## Task directions
The answer should hold every line of the listing, unchanged and free of images.

----- Recorded data

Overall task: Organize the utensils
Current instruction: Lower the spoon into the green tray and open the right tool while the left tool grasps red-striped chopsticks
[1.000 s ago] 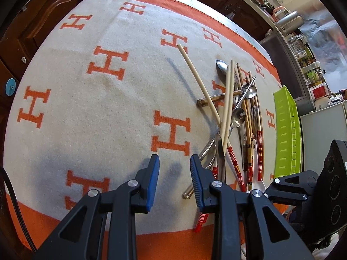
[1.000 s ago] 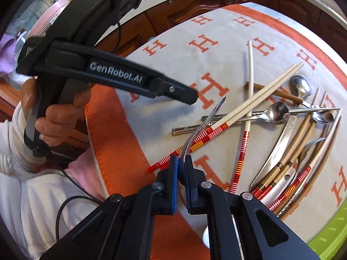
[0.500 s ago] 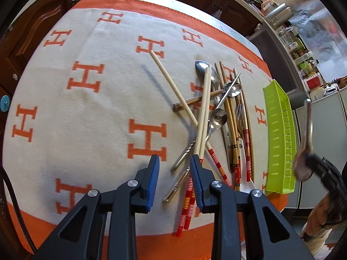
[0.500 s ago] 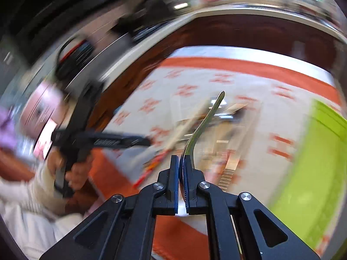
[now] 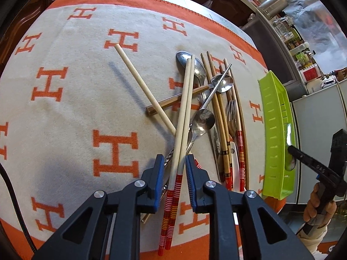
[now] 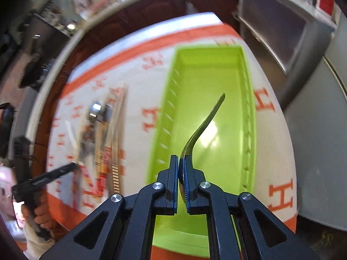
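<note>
My right gripper (image 6: 181,169) is shut on a steel spoon (image 6: 203,125) and holds it over the green tray (image 6: 208,49); the handle points away from me. The spoon's bowl (image 5: 289,151) also shows above the tray (image 5: 272,130) in the left wrist view. My left gripper (image 5: 173,165) is open, its jaws on either side of a pair of cream chopsticks (image 5: 184,112) with red-striped ends. These lie on a heap of spoons, a fork (image 5: 231,117) and more chopsticks on the cloth.
A cream cloth with orange H marks and an orange border (image 5: 112,147) covers the round table. The tray stands near the table's right edge. A counter with jars and a kettle (image 5: 273,0) lies beyond. The utensil heap shows blurred in the right wrist view (image 6: 104,134).
My right gripper has lifted the spoon out of the heap and swung it right, over the green tray. My left gripper has moved forward so its jaws straddle the cream chopsticks.
</note>
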`<state>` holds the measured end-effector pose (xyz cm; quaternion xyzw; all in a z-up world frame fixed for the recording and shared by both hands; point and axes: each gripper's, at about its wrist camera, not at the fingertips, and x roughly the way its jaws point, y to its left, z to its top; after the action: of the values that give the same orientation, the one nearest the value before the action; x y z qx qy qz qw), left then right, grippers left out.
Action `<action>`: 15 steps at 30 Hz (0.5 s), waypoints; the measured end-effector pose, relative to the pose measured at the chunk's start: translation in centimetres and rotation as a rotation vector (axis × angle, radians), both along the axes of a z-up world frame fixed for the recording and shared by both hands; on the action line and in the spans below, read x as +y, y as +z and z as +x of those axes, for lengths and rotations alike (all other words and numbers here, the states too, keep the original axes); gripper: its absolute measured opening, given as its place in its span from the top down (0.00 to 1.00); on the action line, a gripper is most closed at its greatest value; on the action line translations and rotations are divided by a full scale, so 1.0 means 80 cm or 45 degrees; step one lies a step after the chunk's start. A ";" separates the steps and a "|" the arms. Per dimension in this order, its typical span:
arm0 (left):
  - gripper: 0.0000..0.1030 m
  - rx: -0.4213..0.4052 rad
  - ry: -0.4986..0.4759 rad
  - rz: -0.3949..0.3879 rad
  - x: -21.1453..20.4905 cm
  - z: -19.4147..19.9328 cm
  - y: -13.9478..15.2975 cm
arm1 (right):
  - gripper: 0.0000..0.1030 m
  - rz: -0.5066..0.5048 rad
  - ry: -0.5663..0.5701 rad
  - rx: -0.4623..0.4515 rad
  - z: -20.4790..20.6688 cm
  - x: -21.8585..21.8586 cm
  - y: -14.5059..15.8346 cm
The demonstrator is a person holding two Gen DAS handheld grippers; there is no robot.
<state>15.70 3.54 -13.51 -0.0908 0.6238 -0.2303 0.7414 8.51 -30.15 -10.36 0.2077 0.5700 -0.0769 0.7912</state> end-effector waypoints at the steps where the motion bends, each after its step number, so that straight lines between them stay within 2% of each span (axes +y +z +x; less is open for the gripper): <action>1: 0.84 0.000 0.002 0.000 0.000 0.002 0.000 | 0.94 0.008 -0.010 0.005 -0.004 -0.005 -0.006; 3: 0.84 0.000 0.002 -0.002 -0.001 0.005 -0.001 | 0.92 0.038 -0.016 -0.008 -0.009 -0.008 -0.013; 6: 0.84 -0.006 -0.002 -0.004 -0.005 0.009 -0.001 | 0.92 0.014 -0.012 -0.017 -0.014 -0.008 -0.016; 12: 0.91 -0.029 -0.002 -0.020 -0.012 0.012 -0.001 | 0.90 -0.001 -0.039 -0.034 -0.015 -0.003 -0.007; 15: 0.92 -0.047 -0.001 -0.010 -0.013 0.010 0.000 | 0.89 -0.006 -0.039 -0.049 -0.013 0.000 0.000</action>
<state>16.54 2.47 -13.50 -0.0890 0.6090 -0.2347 0.7524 7.49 -30.18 -10.36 0.2161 0.5513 -0.0865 0.8012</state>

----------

## Response to the task
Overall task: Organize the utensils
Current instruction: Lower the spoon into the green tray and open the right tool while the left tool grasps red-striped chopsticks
[1.000 s ago] 
[1.000 s ago] 
[0.500 s ago] 
[0.500 s ago] 
[now] 
[now] 
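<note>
My right gripper (image 6: 181,169) is shut on a steel spoon (image 6: 203,125) and holds it over the green tray (image 6: 208,49); the handle points away from me. The spoon's bowl (image 5: 289,151) also shows above the tray (image 5: 272,130) in the left wrist view. My left gripper (image 5: 173,165) is open, its jaws on either side of a pair of cream chopsticks (image 5: 184,112) with red-striped ends. These lie on a heap of spoons, a fork (image 5: 231,117) and more chopsticks on the cloth.
A cream cloth with orange H marks and an orange border (image 5: 112,147) covers the round table. The tray stands near the table's right edge. A counter with jars and a kettle (image 5: 273,0) lies beyond. The utensil heap shows blurred in the right wrist view (image 6: 104,134).
My right gripper has lifted the spoon out of the heap and swung it right, over the green tray. My left gripper has moved forward so its jaws straddle the cream chopsticks.
</note>
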`<state>` holds the measured end-effector pose (xyz cm; quaternion xyzw; all in a z-up world frame fixed for the recording and shared by both hands; point and axes: each gripper's, at about its wrist camera, not at the fingertips, and x roughly the way its jaws point, y to its left, z to its top; after the action: of the values that give the same orientation, the one nearest the value before the action; x y z qx qy qz qw), left then right, grippers left out.
Action `<action>`: 15 steps at 30 Hz (0.5 s), waypoints; the measured end-effector pose, relative to the pose measured at the chunk's start: translation in centimetres and rotation as a rotation vector (axis × angle, radians), both along the axes of a z-up world frame fixed for the recording and shared by both hands; on the action line and in the spans below, read x as +y, y as +z and z as +x of those axes, for lengths and rotations alike (all other words and numbers here, the states too, keep the original axes); gripper: its absolute measured opening, given as its place in its span from the top down (0.00 to 1.00); on the action line, a gripper is most closed at its greatest value; on the action line translations and rotations are divided by a full scale, so 1.0 means 80 cm or 45 degrees; step one lies a step after the chunk's start. A ";" separates the steps and a "|" the arms. Per dimension in this order, its typical span:
arm0 (left):
  - gripper: 0.0000..0.1030 m
  - rx: -0.4213..0.4052 rad
  - ry: -0.4986..0.4759 rad
  - rz: -0.3949..0.3879 rad
  - x: -21.1453..20.4905 cm
  - z: -19.4147..19.9328 cm
  - y: -13.9478..15.2975 cm
arm1 (right):
  - gripper: 0.0000..0.1030 m
  - rz: -0.5066..0.5048 rad
  - ry: -0.5663..0.5701 rad
  - rx: -0.4623..0.4515 rad
  - z: -20.4790..20.6688 cm
  - x: -21.8585..21.8586 cm
  - y: -14.5059..15.8346 cm
The demonstrator is a person holding two Gen DAS handheld grippers; there is no robot.
<state>15.70 3.54 -13.51 -0.0908 0.6238 -0.2303 0.7414 8.51 -30.15 -10.36 0.2077 0.5700 -0.0769 0.7912</state> end-effector waypoints at the steps where the motion bends, each after its step number, so that straight lines between them stay within 2% of each span (axes +y +z +x; less is open for the gripper): <action>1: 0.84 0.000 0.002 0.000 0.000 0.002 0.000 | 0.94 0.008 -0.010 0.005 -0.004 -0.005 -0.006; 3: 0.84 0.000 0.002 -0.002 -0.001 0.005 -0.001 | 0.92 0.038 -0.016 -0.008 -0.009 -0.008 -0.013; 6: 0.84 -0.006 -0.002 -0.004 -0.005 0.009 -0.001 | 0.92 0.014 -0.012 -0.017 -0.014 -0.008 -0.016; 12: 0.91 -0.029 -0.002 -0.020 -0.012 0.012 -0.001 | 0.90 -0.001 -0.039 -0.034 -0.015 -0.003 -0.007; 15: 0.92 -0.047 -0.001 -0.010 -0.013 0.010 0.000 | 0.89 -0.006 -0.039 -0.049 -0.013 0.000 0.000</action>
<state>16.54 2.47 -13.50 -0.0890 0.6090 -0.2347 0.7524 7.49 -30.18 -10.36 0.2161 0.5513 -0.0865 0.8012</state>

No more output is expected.